No sé qué pasará con este país, que está en una evidente tetracrisis (sanitaria, social, económica y política). No sé si las caceroladas que ya suenan más que los aplausos que hoy muchos comunicornios echan en falta, no por sus destinatarios, sanitarios y fuerzas de seguridad del Estado; por cierto, estos últimos tan atacados por estos mismos que hoy se quejan de que se quejen otros. Lo echan en falta, decía, porque mientras aplaudíamos, elevábamos a himno el Resistiré, nos emocionábamos a la hora de los informativos con mensajes de esperanza, de emotivas llamadas de nietos a abuelos y viceversa y nos divertíamos con las ocurrencias de algunos para pasar el confinamiento como podíamos, pensando que éramos la leche como país, nos fueron esloganizando, distrayéndonos, mintiéndonos como al niño al que se le quiere ocultar la realidad para no quedar traumatizado. ¿Y esto último no es bueno? Para un niño, depende; para una sociedad, no.

Creían que la sociedad iba a cambiar, que el confinamiento era una especie de retiro espiritual donde purgarse, que saldríamos dóciles dispuestos a acatar sin rechistar aquel oxímoron de la nueva normalidad, y que España se gobernaría sumisa mientras bebíamos de la teta de mamá Estado, hasta que la teta de mamá Estado quedase como una pasa, seca, por ellos, la nueva casta; que ya no es ni nueva.

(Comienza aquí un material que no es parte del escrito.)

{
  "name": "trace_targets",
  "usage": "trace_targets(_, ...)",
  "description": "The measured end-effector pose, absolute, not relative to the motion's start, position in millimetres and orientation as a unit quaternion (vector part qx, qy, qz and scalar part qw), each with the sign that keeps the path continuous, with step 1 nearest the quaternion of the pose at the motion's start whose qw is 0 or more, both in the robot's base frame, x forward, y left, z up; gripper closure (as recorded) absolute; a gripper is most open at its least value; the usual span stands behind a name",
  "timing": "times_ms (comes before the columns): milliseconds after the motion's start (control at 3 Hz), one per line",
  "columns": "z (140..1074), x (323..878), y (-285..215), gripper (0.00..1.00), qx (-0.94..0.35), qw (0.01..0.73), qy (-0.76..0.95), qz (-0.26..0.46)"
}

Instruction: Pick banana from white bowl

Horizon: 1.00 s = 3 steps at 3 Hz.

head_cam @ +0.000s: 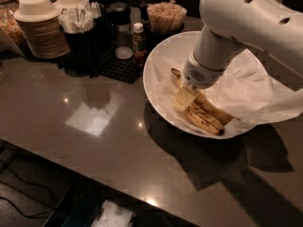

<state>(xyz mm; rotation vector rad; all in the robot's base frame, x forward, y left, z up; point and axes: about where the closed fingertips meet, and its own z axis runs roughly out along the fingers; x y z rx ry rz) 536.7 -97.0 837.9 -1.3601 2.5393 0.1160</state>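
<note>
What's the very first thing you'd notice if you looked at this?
The big white robot arm on the right, reaching down with its tool into the wide white bowl, right on the spotted bananas. Crinkly white paper spills over the bowl's right edge.
</note>
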Motion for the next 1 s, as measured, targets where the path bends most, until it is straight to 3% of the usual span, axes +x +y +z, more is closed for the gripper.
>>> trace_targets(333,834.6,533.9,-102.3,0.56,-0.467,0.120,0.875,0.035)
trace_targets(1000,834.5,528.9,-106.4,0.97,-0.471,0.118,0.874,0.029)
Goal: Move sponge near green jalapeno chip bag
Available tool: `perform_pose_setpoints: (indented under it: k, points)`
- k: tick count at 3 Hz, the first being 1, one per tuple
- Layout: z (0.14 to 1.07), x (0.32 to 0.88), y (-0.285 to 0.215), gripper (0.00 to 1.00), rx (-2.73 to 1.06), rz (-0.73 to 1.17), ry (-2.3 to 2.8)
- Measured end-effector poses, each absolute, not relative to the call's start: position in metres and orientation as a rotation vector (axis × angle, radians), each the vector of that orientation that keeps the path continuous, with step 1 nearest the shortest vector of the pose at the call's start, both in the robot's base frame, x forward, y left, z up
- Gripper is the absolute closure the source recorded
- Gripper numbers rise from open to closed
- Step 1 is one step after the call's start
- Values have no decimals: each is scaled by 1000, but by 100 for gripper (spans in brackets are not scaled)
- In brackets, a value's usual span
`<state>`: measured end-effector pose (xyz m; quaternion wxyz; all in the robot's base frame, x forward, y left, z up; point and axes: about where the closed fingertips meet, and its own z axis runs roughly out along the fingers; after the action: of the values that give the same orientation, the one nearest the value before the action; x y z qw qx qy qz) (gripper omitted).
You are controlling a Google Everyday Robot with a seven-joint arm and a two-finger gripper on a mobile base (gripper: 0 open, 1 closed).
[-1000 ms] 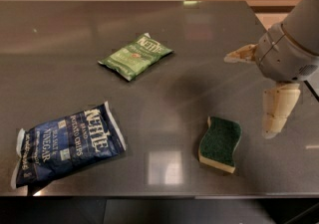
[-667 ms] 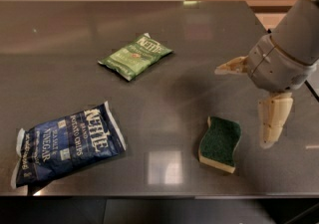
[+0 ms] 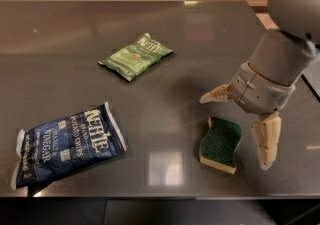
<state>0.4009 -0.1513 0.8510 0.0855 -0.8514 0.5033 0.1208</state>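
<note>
— Since a second ago the gripper has dropped lower and shifted left, toward the sponge; before, it hung higher and further to the right.
— And the sponge itself?
— Unmoved; it lies flat near the front edge on the right side, dark green scrub face up, pale yellow foam showing along its near edge; both bags are where they were too.
— How are the fingers set?
— Spread wide apart, holding nothing; one finger points left just beyond the sponge's far edge; the other hangs down just beside its right edge; the sponge sits roughly between them; whether either finger touches it, I cannot tell.
— Where is the green jalapeno chip bag?
— Further back and to the left, lying flat and angled on the grey table; well apart from the sponge.
— Anything else?
— One larger dark blue chip bag lies at the front left, white lettering up, well apart from the sponge; the grey arm comes in from the upper right corner, its wrist above and just right of the sponge.
</note>
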Motion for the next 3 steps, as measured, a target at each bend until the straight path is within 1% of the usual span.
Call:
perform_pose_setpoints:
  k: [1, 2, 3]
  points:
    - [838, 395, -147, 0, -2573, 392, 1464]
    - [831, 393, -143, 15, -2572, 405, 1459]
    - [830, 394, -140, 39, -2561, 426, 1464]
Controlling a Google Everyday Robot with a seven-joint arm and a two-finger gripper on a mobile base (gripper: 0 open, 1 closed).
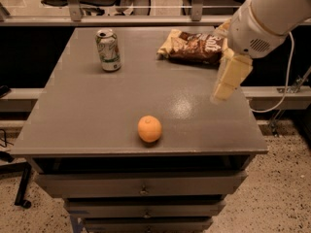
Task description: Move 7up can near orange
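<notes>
**Tool at the right edge, can at the far left corner**

The 7up can [108, 50] is seen standing upright near the far left corner of the grey surface [97, 110], with its pull-tab top facing up. The orange [149, 128] is found close to the near edge, about midway along it and well apart from the can. Bare surface lies between the two.

The tool [224, 89] is held above the right edge of the surface, somewhat nearer the far right corner than the near one. Its cream-coloured end is pointed down and toward the left. It is carried by a thick white arm [272, 13] that enters from the upper right corner of the view. Whether the tool is open or closed cannot be told.

The can is placed well apart from the tool, across the width of the surface toward the left edge and somewhat farther back. The orange is set nearer to the tool than the can is, to its left and toward the near edge, and is not touched by it.

A brown and yellow snack bag [194, 46] is laid flat near the far right corner, just behind the tool and partly covered by the arm. Drawer fronts [141, 183] are visible below the near edge.
</notes>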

Como escribía el filósofo Luis Salazar —que no solo en el Congreso se profieren académicas citas— en Cuando la política falla: «Maquiavelo señalaba que uno de los peores vicios de los políticos es no saber cambiar cuando las situaciones cambian. Es entonces cuando los émulos de Savonarola entran en acción, con las consecuencias que todos debiéramos recordar».